Prior art choppers occasionally fail to cut completely all the strands passing through the chopper resulting in "stringers", fibers and strands of fiber that vary in length from a few inches to several feet. Also, fibers break and build up fuzz on parts of the prior art choppers and periodically break loose in clumps and go into the chopped product. A clump of fuzz is a tangled mass of one or more long fibers and since it won't disperse completely in the customers processes, most fuzz clumps may cause defects in the final products. The industry has tried for a long time to eliminate the stringer and fuzz problems and while the frequency has been reduced, at least at times, the problems remain serious and costly. Stringers and fuzz clumps, if present in the chopped strand cause costly defects in the products in which the chopped fiber and chopped strand are used.
Another problem with the prior art choppers is that they throw a very small percentage of good chopped fiber onto the chopper frame or onto the floor causing a housekeeping problem and reducing the material efficiency of the process. Attempts have been made to correct this problem with little or no success.
A chopper assembly for which the improvements of the present invention apply includes a blade roll, a backup roll and a drive. The chopper assembly can also include an optional idler or puller roll for holding the fiber strands against the outer surface of the backup roll to keep the strands from slipping on the backup roll and reducing the pulling speed of the strands and causing undesirable fiber diameters and chopped lengths. The idler roll normally extends beyond the outer edge of the backup roll. The chopper assembly can also include an optional new strand starting system which includes a first starter roll or shoe, a starter bar, a second starting roll or shoe and an accelerating roll. A shoe is a U or V grooved roll or roll segment or a roll flanged on one end that either doesn't rotate, or if it does, at a very low surface speed or a roll that turns with a minimum resistance producing a surface speed similar to the moving strand in contact with the shoe. The shoes are typically made of low friction, long wearing materials like graphite, bronze or high density epoxy resin impregnated linen fabric composites like Micarta™.
The causes for the stringer and fuzz problems getting into the chopped strand products have now been discovered and solutions to these problems described above have now been developed. When fiberizing molten glass into fibers continuously from a heated precious metal bushing, a well known process, fibers break frequently just below the bushing. When one fiber breaks, very soon the rest of the fibers break and this creates a loose tail on the strand that is then pulled toward the chopper. It has now been discovered that these loose tails often do not get cut completely and end up in the product as stringers of various lengths from a few inches to several feet. It has also `been discovered that the fuzz clumps are caused by one or more fibers being broken by a start up shoe and by sharp or rough edges of the protective guard covering the main working parts of the chopper.

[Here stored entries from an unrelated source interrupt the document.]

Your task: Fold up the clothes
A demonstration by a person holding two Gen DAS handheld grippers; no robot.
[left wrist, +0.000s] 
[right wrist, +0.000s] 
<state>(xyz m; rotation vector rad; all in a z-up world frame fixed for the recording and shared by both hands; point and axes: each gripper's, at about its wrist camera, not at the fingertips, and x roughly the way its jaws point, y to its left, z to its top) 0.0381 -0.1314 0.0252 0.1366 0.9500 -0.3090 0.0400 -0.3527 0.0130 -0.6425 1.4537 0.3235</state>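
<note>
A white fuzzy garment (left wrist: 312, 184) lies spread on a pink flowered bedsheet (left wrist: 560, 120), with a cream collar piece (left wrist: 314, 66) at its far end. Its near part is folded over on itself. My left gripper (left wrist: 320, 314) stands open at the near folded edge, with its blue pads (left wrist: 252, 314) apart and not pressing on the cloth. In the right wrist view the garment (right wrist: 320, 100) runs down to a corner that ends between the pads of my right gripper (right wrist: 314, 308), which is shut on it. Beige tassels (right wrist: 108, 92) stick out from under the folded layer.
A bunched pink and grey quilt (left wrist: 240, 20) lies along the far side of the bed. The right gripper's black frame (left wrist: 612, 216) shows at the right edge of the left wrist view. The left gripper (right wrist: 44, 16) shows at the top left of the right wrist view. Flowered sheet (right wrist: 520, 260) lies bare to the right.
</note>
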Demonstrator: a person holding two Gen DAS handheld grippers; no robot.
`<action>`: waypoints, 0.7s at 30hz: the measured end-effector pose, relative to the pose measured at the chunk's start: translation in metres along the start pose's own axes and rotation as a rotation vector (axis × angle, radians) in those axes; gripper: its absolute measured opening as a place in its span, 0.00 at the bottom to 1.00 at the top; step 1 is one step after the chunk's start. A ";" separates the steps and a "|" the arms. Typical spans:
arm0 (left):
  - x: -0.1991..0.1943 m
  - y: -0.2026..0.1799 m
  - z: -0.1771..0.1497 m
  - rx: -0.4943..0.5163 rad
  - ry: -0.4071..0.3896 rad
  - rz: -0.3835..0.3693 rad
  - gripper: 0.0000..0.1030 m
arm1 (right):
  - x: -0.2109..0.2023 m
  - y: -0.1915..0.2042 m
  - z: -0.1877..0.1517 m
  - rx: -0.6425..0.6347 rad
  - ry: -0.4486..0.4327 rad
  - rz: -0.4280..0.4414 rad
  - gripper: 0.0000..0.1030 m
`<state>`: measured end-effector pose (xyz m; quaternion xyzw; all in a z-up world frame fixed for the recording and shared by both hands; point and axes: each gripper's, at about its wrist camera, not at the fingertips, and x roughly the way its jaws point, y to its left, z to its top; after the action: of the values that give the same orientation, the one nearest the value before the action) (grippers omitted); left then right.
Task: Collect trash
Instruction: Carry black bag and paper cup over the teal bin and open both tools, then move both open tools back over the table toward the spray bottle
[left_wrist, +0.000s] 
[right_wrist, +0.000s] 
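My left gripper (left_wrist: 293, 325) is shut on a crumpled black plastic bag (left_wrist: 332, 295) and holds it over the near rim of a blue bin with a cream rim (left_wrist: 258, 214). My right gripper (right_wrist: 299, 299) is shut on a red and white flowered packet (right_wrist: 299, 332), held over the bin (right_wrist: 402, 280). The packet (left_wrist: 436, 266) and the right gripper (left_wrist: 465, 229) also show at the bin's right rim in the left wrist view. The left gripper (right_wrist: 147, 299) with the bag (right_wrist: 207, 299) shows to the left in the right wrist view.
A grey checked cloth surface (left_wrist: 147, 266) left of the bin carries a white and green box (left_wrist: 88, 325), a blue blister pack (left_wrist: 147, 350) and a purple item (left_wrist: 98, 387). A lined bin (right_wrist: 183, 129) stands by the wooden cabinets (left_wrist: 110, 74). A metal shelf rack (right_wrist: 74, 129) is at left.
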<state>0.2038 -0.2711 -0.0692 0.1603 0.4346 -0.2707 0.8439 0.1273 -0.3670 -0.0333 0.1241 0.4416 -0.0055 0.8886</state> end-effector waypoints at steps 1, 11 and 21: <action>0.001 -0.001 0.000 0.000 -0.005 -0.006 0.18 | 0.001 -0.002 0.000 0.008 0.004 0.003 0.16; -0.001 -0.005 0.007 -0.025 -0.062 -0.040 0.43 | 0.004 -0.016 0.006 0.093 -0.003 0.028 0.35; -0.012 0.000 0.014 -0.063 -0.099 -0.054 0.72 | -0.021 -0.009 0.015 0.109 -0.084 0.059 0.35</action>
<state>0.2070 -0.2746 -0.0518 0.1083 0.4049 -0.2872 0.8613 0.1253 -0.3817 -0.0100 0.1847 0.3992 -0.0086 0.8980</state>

The present invention includes a strand guide mounted upstream of the chopper and upstream from a strand separator roll or grooved oscillating roll as is well known, but down stream from a vertical projection of the closest fiberizer. This strand guide prevents the loose tail from swinging such that it would cause the strand to be thrown out of the strand separator roll and be pulled out of the nip between the blade roll and the back up roll or the chopper. The present invention also includes an improved starter shoe mounted on an air bearing and having a controlled rate of revolution (controlled resistance to rotation) which eliminates fiber breakage on the shoe and puts some tension into a new strand being started into the chopper to cause the strands to stay in the proper strand path.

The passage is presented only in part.